#### What you have to do
Scan the records below and say how many lines include the word "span", giving no other text.

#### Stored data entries
===============
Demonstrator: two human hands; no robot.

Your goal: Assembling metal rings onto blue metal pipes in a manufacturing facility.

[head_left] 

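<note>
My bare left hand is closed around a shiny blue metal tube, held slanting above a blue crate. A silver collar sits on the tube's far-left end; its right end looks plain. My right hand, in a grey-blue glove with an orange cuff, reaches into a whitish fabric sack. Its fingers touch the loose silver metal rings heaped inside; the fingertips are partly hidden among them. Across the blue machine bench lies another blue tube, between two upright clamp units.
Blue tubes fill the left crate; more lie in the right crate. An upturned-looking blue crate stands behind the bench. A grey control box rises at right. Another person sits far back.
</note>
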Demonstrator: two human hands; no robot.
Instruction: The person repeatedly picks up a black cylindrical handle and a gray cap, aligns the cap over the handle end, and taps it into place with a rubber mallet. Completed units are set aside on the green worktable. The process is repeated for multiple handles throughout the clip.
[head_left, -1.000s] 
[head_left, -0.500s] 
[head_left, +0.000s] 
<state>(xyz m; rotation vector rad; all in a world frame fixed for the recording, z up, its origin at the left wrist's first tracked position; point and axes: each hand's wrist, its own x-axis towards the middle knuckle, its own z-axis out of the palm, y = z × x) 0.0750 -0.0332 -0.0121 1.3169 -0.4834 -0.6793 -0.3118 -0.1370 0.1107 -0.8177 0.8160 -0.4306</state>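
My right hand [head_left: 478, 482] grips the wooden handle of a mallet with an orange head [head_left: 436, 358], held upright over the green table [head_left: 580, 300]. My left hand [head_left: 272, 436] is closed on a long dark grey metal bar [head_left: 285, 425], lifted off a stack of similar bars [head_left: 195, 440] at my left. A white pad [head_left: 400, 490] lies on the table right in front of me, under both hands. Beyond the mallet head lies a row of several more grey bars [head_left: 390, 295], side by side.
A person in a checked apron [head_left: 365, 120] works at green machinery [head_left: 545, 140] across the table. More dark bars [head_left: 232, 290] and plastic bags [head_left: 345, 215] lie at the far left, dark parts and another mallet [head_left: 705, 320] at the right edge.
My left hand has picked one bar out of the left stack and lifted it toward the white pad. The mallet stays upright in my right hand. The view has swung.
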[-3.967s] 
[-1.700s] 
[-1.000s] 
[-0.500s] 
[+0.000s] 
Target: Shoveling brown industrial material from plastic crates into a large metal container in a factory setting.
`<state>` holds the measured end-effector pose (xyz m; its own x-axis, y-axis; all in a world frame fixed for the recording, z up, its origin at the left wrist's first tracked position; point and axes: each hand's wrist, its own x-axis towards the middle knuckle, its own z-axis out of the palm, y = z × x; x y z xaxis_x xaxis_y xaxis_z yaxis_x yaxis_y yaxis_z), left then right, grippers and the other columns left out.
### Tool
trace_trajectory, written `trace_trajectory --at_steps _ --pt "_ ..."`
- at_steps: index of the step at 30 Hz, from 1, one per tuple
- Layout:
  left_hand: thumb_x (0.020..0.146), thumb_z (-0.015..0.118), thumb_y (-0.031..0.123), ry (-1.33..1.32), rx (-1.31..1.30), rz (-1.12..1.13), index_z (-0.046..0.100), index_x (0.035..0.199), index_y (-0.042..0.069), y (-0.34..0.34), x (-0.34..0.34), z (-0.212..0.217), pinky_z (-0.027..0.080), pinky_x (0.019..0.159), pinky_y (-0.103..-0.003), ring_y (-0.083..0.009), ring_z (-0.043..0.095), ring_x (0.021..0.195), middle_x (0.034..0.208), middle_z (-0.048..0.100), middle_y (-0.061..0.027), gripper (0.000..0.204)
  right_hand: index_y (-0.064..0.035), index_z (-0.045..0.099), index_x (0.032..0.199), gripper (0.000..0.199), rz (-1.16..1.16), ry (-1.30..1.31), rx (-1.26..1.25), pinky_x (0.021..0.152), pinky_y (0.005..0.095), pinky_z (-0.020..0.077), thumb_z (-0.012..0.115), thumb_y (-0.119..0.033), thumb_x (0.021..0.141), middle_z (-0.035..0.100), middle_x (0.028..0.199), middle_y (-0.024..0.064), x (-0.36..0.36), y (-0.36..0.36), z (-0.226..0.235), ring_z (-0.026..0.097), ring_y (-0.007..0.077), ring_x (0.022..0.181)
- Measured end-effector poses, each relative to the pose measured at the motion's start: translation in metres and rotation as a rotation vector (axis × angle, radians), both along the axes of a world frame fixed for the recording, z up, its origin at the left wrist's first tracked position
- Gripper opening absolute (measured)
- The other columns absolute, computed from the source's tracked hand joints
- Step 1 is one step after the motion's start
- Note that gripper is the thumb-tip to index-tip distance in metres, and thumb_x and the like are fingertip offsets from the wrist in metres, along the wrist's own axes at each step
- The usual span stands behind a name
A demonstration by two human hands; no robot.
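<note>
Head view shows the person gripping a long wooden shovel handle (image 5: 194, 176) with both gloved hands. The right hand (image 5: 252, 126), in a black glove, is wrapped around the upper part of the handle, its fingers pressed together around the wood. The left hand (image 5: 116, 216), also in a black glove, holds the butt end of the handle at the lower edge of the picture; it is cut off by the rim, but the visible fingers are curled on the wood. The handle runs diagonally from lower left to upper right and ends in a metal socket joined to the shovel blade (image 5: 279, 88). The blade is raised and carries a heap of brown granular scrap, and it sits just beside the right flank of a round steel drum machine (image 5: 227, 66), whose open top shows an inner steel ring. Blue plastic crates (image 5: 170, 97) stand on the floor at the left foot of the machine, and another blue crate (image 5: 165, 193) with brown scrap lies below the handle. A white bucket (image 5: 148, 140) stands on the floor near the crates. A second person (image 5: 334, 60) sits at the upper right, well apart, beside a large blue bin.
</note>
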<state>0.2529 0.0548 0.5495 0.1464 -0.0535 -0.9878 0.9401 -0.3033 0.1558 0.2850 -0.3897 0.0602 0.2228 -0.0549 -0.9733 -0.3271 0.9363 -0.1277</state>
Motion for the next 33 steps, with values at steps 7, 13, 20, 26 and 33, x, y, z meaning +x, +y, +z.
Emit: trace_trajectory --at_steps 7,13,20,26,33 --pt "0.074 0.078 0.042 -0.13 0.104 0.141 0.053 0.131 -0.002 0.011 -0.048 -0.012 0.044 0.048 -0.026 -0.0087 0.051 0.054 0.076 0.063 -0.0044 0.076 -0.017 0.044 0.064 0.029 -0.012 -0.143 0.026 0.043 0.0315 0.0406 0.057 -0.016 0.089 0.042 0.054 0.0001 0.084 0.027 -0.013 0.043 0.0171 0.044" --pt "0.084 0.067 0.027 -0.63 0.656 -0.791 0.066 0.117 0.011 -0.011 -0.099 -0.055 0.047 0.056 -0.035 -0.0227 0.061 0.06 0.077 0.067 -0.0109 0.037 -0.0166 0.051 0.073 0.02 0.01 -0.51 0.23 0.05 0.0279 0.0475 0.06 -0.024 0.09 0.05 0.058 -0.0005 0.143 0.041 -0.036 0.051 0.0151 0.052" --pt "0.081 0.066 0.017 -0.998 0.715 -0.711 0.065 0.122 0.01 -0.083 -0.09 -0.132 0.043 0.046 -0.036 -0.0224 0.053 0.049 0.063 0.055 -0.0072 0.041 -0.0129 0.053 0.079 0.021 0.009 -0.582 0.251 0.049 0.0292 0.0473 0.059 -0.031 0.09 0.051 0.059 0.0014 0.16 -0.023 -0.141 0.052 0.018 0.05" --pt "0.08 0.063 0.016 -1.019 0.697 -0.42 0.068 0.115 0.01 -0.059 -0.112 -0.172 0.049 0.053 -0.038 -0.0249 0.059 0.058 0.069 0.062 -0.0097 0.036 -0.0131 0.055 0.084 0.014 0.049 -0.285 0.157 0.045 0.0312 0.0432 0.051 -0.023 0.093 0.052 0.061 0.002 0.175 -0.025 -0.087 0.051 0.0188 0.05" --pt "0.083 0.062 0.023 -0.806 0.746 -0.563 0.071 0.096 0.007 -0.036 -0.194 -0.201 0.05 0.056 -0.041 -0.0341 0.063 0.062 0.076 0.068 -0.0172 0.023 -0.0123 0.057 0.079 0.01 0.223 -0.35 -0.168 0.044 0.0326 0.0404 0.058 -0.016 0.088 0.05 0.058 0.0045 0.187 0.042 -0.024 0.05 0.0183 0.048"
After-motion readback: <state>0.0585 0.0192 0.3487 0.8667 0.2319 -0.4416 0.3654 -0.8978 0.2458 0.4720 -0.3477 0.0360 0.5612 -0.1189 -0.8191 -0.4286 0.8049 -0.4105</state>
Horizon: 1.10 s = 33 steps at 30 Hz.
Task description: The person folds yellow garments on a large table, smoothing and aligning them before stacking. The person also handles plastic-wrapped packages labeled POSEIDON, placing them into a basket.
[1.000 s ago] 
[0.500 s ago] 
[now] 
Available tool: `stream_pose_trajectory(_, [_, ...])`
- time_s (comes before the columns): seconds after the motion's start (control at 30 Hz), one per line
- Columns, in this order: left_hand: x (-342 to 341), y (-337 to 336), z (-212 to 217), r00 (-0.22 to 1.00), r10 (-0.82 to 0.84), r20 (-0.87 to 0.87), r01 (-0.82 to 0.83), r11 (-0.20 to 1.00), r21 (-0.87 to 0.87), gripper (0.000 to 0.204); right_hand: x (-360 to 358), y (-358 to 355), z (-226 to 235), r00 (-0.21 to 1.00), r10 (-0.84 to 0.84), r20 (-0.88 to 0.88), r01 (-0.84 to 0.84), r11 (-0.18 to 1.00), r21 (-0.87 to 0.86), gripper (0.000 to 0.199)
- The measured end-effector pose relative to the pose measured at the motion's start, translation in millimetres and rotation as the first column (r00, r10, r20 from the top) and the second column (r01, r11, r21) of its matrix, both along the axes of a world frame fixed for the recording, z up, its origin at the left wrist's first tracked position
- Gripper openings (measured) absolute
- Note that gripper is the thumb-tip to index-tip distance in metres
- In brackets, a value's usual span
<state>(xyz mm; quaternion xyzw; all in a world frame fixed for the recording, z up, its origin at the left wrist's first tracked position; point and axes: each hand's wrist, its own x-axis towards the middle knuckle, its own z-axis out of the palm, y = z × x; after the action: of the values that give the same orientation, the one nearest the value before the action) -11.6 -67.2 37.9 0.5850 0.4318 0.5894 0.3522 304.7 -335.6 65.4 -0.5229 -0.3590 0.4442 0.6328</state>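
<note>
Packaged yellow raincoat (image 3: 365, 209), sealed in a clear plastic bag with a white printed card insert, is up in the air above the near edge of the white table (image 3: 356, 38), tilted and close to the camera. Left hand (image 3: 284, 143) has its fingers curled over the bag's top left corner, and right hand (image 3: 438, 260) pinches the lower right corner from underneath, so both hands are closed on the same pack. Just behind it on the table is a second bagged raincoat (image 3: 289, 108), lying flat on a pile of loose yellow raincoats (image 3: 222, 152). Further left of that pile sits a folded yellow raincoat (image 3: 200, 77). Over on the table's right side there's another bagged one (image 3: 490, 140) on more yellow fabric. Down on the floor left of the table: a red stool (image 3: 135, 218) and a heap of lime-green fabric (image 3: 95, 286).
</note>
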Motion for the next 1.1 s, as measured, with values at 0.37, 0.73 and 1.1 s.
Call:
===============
#### Task output
2